Perhaps the most interesting part of the match was Mourinho's decision to include Pepe in the midfield trivot, at the expense of Mesut Özil, and to slide Albiol into Pepe's center-back role next to Carvalho. Tactically, the Portuguese defender's presence in the midfield stifled Barça's passing, relegating them to horizontal possession for most of the game.

It was a tricky move by Mourinho, one that belies a belief that we here at Managing Madrid share: possession does not win a game. By ceding possession to Barcelona, Mourinho cut off their dangerous diagonal passing lanes (that had so destroyed los blancos in the first leg), and relegated their "style" to mainly negative (that is, backwards) passes.
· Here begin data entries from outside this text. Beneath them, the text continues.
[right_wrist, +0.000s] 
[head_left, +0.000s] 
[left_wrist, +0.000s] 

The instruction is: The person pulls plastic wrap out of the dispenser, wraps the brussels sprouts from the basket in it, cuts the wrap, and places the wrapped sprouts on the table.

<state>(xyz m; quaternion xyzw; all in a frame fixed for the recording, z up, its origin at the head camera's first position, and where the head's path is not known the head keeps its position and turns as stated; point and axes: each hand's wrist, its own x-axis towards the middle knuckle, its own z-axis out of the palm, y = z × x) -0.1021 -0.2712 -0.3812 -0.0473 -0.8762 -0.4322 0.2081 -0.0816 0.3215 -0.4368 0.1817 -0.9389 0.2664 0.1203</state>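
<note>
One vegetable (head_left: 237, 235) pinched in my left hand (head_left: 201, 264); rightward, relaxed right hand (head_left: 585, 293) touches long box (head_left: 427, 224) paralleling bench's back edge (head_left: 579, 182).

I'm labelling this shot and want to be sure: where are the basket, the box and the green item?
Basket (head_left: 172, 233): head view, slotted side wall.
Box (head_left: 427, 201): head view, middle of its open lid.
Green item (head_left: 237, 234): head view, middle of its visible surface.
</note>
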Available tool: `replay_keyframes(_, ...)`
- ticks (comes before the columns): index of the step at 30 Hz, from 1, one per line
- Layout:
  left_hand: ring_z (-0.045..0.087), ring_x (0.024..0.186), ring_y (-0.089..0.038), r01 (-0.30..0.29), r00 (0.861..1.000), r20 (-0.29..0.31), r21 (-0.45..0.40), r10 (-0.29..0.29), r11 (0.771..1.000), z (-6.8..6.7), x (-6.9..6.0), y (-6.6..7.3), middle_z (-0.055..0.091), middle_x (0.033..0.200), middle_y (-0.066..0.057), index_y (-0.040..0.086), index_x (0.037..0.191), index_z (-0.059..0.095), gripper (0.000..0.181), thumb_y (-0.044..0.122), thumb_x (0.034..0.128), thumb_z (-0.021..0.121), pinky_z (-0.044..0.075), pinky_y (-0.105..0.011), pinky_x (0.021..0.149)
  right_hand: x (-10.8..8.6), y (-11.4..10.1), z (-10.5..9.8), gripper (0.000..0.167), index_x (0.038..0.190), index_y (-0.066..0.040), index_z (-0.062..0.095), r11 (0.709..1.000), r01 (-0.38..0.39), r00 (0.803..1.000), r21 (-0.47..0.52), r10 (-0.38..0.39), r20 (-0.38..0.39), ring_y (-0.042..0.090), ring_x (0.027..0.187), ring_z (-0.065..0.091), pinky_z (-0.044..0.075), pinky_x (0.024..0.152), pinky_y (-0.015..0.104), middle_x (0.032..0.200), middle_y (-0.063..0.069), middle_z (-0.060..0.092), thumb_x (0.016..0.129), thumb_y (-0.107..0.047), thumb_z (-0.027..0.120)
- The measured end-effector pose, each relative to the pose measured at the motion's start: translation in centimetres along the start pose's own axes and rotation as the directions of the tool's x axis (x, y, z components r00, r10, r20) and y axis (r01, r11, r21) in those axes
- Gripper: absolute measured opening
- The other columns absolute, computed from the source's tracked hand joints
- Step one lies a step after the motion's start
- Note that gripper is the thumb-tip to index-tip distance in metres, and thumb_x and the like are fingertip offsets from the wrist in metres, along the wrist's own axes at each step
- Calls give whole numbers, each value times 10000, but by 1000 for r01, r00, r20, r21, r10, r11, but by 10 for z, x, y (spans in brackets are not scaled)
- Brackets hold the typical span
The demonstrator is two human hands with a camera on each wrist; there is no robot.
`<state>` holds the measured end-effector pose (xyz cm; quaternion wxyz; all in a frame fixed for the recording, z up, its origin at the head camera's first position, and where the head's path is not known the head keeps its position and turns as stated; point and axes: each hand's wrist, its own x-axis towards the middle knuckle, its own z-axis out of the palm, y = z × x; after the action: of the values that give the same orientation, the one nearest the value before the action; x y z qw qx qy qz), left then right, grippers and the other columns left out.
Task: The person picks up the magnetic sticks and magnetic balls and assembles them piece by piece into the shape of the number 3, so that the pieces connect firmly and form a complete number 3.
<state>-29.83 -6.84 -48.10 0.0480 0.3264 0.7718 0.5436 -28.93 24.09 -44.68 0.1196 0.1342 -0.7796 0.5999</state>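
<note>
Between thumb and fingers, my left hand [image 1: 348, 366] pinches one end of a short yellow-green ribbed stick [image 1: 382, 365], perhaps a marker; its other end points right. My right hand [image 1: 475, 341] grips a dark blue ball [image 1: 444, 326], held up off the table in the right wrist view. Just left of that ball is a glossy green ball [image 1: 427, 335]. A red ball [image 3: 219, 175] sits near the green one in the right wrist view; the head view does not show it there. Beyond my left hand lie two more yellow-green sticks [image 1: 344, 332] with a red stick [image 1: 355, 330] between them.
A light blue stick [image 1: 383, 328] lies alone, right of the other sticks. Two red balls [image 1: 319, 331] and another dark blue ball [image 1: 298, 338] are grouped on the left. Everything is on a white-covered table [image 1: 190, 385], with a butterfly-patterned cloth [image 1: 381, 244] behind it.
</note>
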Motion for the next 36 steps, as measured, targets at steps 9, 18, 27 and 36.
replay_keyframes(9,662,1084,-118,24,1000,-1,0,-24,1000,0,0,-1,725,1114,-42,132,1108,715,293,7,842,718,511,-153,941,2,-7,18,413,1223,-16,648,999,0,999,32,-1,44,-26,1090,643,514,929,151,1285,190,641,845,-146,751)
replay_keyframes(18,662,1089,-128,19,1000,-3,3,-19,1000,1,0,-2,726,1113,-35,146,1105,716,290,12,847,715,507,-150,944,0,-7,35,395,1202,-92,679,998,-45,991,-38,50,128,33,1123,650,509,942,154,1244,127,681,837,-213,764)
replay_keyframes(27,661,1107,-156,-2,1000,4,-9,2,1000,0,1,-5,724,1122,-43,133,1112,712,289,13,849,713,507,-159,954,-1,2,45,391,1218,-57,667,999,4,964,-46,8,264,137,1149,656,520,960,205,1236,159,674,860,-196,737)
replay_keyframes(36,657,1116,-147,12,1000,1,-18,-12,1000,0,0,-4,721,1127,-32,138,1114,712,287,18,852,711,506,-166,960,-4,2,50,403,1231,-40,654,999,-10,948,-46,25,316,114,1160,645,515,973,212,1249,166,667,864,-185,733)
It also meant that Madrid played mainly on the counter-attack--which is arguably Barcelona's weak link: Ronaldo and Di Maria bombed down the flanks with Benzema in the center looking for quick passing lanes and vertical runs. While this style only gave los vikingos a small percent of the game's possession, it actually resulted in a similar number of total goal-scoring chances.

Critics of Mourinho (and of Madrid generally) will argue that this brand of counter-attacking, defense-oriented, fast-paced football is "bad" or "boring" football, that it shames Madrid to play like this. That's total bullsh*t. Seriously. There's no one brand of universal "good" football--I love watching my team defend properly, cut off angles, shut down attacks. I love watching fast-paced counters, brutal, lightening-quick finishing. That's way more beautiful, to me, than negative, horizontal, boring possession-based football. To say that one way is "better" than another is necessarily to make a totalizing universal out of a subjective opinion; and to the argument that Barça's style has resulted in trophies, I would respond that so did this style, unless Italy's 2006, 1990 (etc) World Cups, Greece's 2004 Euro Cup, and more recently Madrid's 2006-2007 Liga don't count?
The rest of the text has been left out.